Finding Dory review

Note: We originally ran Peter’s Finding Dory review on June 10. We’re re-running it now that the film is in theaters.

Finding Dory is an example of why we should never underestimate Pixar. Did we need a sequel to Finding Nemo? No. This film is unnecessary… yet somehow Finding Dory is a fun, rewarding emotional journey. Join me after the jump for a virtually spoiler-free reaction to Pixar’s latest film.

While the film may be titled Finding Dory, the story is centered around Dory’s adventure to return to her long lost home and reconnect with her parents who she got separated from as a child.  Yes, Marlin and Nemo are on the search for Dory, but its Dory’s story which serves as the main narrative.

Writer/director Andrew Stanton and co-director Angus MacLane smartly tapped into an aspect of Dory’s character that may have been invisible to most of us. Afraid that people will get annoyed or aggravated by her inherent flaw (her short term memory), Dory’s cheerful and helpful personality is partially a mask, to help keep from being abandoned (again).  And through this adventure across the ocean, Dory must find and accept herself. Like any great Pixar film, Finding Dory will physically jerk tears out of your eyes, seconds later making you laugh out loud while in admiration of its cleverness.
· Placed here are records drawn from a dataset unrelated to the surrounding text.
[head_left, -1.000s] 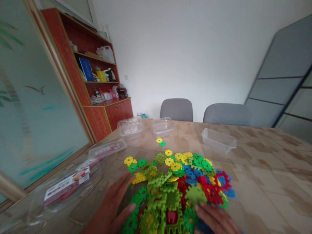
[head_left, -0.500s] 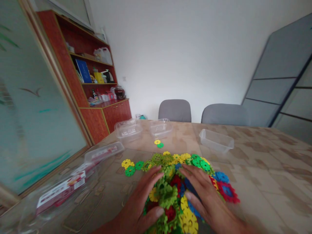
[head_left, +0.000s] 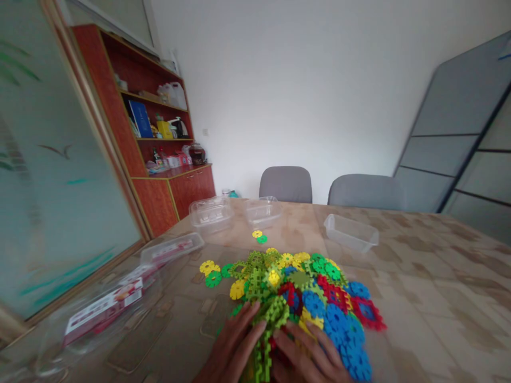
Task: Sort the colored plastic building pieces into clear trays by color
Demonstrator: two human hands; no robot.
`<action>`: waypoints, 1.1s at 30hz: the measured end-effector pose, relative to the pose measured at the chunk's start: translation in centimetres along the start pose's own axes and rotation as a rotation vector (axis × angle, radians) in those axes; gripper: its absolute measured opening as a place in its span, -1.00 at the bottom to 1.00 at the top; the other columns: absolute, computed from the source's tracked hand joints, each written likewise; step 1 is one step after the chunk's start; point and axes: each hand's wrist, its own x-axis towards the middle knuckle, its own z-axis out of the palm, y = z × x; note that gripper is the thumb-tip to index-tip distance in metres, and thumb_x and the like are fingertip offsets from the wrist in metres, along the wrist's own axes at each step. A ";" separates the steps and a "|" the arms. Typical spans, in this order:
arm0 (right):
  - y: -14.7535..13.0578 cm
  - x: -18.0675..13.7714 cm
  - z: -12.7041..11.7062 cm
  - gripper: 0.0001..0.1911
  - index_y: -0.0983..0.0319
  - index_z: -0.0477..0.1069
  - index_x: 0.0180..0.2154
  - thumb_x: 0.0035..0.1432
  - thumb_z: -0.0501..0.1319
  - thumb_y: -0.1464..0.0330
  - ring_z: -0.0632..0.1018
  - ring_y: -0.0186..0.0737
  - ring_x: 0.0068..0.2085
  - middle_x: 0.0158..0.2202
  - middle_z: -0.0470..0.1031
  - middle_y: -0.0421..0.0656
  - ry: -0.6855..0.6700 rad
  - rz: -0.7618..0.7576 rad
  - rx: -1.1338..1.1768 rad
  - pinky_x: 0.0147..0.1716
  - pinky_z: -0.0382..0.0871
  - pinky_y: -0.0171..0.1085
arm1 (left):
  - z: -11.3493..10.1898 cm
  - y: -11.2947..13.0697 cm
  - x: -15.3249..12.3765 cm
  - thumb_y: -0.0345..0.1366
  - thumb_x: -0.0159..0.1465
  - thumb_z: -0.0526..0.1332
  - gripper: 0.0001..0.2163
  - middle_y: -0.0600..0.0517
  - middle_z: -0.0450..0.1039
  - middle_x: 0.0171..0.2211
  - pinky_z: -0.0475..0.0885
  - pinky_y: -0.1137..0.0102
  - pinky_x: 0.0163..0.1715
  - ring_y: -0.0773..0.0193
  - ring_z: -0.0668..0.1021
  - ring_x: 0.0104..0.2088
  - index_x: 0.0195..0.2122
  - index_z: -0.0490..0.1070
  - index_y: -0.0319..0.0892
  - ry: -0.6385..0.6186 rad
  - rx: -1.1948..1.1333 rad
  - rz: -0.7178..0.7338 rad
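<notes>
A pile of plastic interlocking building pieces (head_left: 313, 303) lies on the table in front of me, made of round notched discs and toothed squares in green, yellow, red and blue. My left hand (head_left: 237, 343) is curled against the left side of several light green toothed pieces (head_left: 273, 314) at the near edge. From the other side my right hand (head_left: 307, 351) presses on the same pieces, its fingers bent over red and yellow ones. The palms and thumbs are mostly hidden. Blue discs (head_left: 345, 330) lie just right of my right hand.
Clear plastic tubs stand at the back left (head_left: 211, 217), back middle (head_left: 263, 214) and right (head_left: 351, 234). Clear packages with printed labels (head_left: 106, 308) lie along the left. Two loose discs (head_left: 259, 236) sit beyond the pile. Grey chairs (head_left: 285, 185) stand behind the table.
Both hands have drawn back toward me, off the middle of the pile, and closed in around the green pieces at its near edge. The blue discs and red squares are now uncovered.
</notes>
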 end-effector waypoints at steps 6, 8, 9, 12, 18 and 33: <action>3.1 3.4 -2.1 -0.69 0.19 0.39 0.04 0.26 0.16 0.36 0.50 0.01 0.05 0.05 0.49 0.01 0.015 0.087 -0.015 -0.02 0.45 0.00 | 0.6 0.7 2.4 0.25 0.24 -0.01 -0.24 -0.10 -0.14 0.37 0.18 0.11 0.21 -0.12 0.14 0.29 0.37 -0.20 0.05 0.036 -0.046 -0.019; 3.9 3.4 -2.1 -0.69 0.17 0.38 0.05 0.27 0.14 0.38 0.50 -0.03 0.05 0.06 0.47 0.00 0.045 0.208 0.062 0.00 0.44 -0.02 | -0.7 1.1 3.7 0.22 0.27 0.01 -0.27 -0.11 -0.03 0.34 0.18 0.09 0.20 -0.12 0.19 0.26 0.36 -0.17 0.02 0.075 -0.031 0.044; 4.4 3.2 -2.2 -0.68 0.15 0.36 0.07 0.28 0.13 0.36 0.49 -0.05 0.05 0.06 0.46 -0.02 0.062 0.262 0.106 0.01 0.43 -0.05 | -1.7 1.4 4.5 0.18 0.28 0.03 -0.30 -0.10 0.04 0.32 0.18 0.09 0.20 -0.11 0.21 0.25 0.35 -0.14 0.01 0.096 -0.027 0.072; 6.6 2.5 -2.8 -0.69 0.11 0.35 0.07 0.33 0.06 0.32 0.47 -0.10 0.08 0.06 0.46 -0.07 0.132 0.388 0.225 0.06 0.39 -0.10 | -5.3 1.4 7.7 -0.14 0.38 0.03 -0.59 -0.05 0.27 0.19 0.23 0.19 0.16 0.07 0.32 0.18 0.24 0.13 0.01 0.117 -0.067 -0.007; 13.6 -0.2 -3.6 -0.59 0.20 0.44 -0.09 0.31 -0.05 0.13 0.53 -0.01 -0.04 -0.07 0.53 0.00 0.219 0.715 0.224 0.01 0.41 -0.03 | -6.9 -5.6 15.7 -0.14 0.31 0.08 -0.73 -0.09 0.48 -0.06 0.27 0.18 0.09 0.04 0.45 0.00 -0.10 0.45 -0.14 0.145 -0.205 -0.212; 12.0 1.0 -0.9 -0.28 0.19 0.37 0.12 0.08 0.15 -0.13 0.27 0.07 0.24 0.22 0.31 -0.03 0.084 0.942 0.902 0.26 0.00 0.07 | -3.7 -6.6 18.6 0.07 0.27 0.11 -0.53 -0.05 0.45 0.06 0.34 0.25 0.05 0.04 0.46 0.07 0.04 0.42 -0.15 -0.147 -0.720 -0.240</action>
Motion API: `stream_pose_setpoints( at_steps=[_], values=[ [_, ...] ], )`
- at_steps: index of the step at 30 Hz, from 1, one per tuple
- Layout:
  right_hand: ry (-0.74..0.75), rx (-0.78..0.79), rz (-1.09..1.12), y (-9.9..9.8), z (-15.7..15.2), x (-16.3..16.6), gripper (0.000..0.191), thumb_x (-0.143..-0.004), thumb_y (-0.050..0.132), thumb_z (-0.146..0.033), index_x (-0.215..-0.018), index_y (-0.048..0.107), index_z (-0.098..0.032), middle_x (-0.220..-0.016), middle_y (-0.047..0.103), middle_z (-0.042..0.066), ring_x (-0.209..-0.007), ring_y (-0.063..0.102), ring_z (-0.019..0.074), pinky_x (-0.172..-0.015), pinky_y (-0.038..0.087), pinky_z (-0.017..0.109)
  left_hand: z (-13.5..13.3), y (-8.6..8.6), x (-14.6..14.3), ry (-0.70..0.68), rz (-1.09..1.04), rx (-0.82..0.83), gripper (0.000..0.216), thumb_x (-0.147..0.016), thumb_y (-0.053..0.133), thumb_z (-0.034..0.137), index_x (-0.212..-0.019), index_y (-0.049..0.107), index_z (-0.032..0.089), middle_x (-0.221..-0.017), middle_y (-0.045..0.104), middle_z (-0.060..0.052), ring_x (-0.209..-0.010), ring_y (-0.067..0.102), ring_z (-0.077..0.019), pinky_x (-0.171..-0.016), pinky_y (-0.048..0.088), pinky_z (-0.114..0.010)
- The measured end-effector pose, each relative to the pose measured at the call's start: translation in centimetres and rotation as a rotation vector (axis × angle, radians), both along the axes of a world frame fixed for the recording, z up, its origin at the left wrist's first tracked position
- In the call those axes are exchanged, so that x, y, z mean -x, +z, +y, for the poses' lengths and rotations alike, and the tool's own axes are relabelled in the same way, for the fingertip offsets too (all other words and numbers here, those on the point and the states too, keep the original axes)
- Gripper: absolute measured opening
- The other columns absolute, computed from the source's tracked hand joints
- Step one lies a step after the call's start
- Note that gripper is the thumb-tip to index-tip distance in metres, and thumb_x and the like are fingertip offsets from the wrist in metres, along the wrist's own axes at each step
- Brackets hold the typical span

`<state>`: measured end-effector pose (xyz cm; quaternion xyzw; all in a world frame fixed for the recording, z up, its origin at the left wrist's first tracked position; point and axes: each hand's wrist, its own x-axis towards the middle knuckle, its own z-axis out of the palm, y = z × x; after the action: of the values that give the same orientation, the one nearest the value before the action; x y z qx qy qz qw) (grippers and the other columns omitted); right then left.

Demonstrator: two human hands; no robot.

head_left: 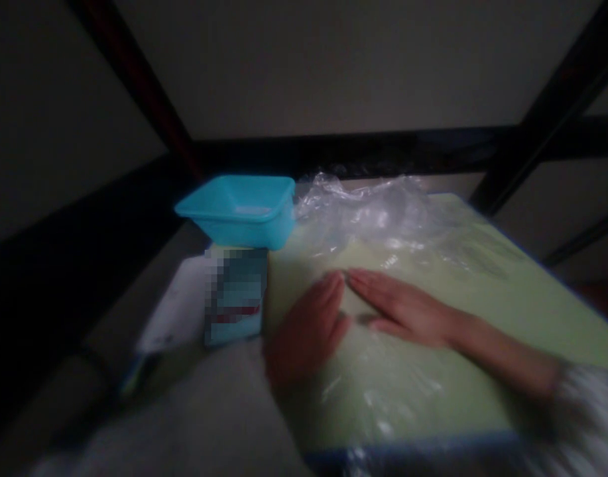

They’ve found ways to organically include appearances from a lot of the major characters from the first film (although some just didn’t fit story-wise) but kids (and adults alike) will leave the movie infatuated with the newest characters introduced in this adventure. And I’m sure that was part of the plan as I can only imagine the merchandising sales that will result from this film. My favorite new characters are definitely the trio of sea lions, played by Idris Elba, Dominic West and Torbin Xan Bullock, who had me laughing out loud more than a few times. Ed O’Neill’s octopus character Hank is also a great addition to the crew.

So how does it compare against its predecessor? In its best moments, Dory is more emotional and funnier than its predecessor. The movie feels more of a result of Pixar 2.0, somehow a more complex and layered adventure.

But overall, I believe Finding Nemo is the better film, for a couple reasons: the thrust of Marlin’s journey to find his lost son is something most people can relate to, while Dory’s journey to discover her lost parents is not as powerful narratively. While the cartoonish design of the characters remain true to the original, the ocean looks to be more beautiful and complex (there is a sequence in the kelp forest which is particularly stunning), making me wish we had more time under the sea. A surprising amount of this movie takes place on land. But my biggest issue with this film is that once the story reaches its logical and emotional conclusion, it doesn’t end. The story continues for another twenty or so minutes and the tone of the film changes drastically from dramatic and heartwarming to wacky.

If you’re looking for a reason to return to the multiplex since Captain America: Civil War, this is it. Finding Dory is a great sequel to a beloved classic in a Summer of sequels that have mostly disappointed. It should also be mentioned that Alan Barillaro’s short film Piper plays before this film in theaters and is the best Pixar animated film in a decade: adorable, almost-photo real, and almost impossible not to love.

/Film Rating: 8 out of 10

P.S. Stay through the end credits for a fun surprise. Remember, Marvel didn’t invent the after credits scene. It’s something that even the original Finding Nemo had.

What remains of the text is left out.